Welcome to the ‘beauty pageant’  – the time every 90 days when companies in the S&P 500 walk the runway….reporting eps (earnings per share), top and bottom line revenues, margins, sales, costs, concerns and future expectations…. Etc…it is also a time when analysts – driven by company CFO’s (Chief Financial Officers) try to ‘guess’ what those numbers will be….and while they make predictions months in advance – they tighten them up in the weeks prior to the ‘beauty pageant’.  This qtr – being one of real concern – y/y growth expected to be negative – has seen these estimates get slashed….leaving the bar very low (easier to step over) and what we have seen in the first round of reports (banks) was beat after beat after beat…..igniting a sense of “Oh, ok – maybe this won’t be so bad” kind of mood – but even those beats (which you assume is good news)  have not produced outsized gains for those stocks after the reports…in fact – while the initial knee jerk reaction is up – by the end of the day – many of these names have ended lower as trader types and algo’s hit the sell button (locking in profits as these stocks have rallied into the season)  and continue to trade lower with each passing day as we start to get companies that are not ‘Wowing us’….…..….And the names that MISS the earnings – oh boy – all  you have to do is turn on CNBC and you will see blood in the water….. Companies that miss the already slashed estimates have a lot of explaining to do – but as you might expect – they don’t have time to explain before the algo’s and the traders punish them….and punish them hard….(and maybe rightly so) because as we discuss all the time – the mkt and mkt prices are all about expectations….and when the expectation disappoint it’s like when the cuffs and collars don’t match….Something just isn’t right…..

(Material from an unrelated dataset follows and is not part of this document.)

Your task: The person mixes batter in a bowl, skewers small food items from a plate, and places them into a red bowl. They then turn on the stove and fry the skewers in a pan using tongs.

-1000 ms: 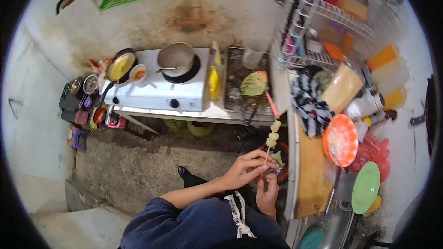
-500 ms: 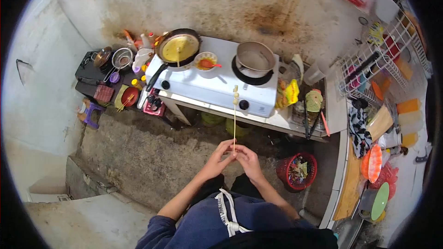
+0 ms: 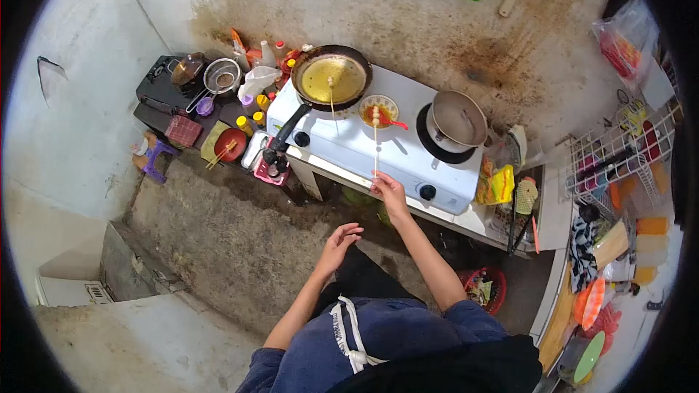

Look, the mkt has already priced in all of the ‘central bank’ good news – lower rates in the US, lower rates in other parts of the world – that news has not only helped the mkt make new highs – but is directly responsible (in my opinion) for the most recent surge higher , I mean the 10% surge from June 3 until now can be directly tied to the FED – yeah you can talk about US/China trade and how Treasury Sec Stevey Mnuchin keeps telling us how close we are etc….but then you have to consider what happens when Trump tells us that ‘we still  have a lot of work to do’  and ‘we can still hit’ em with tariffs on another $325 bil worth of goods’….. which causes daily angst – so those two things cancel each out -  while the FED is more cut and dry.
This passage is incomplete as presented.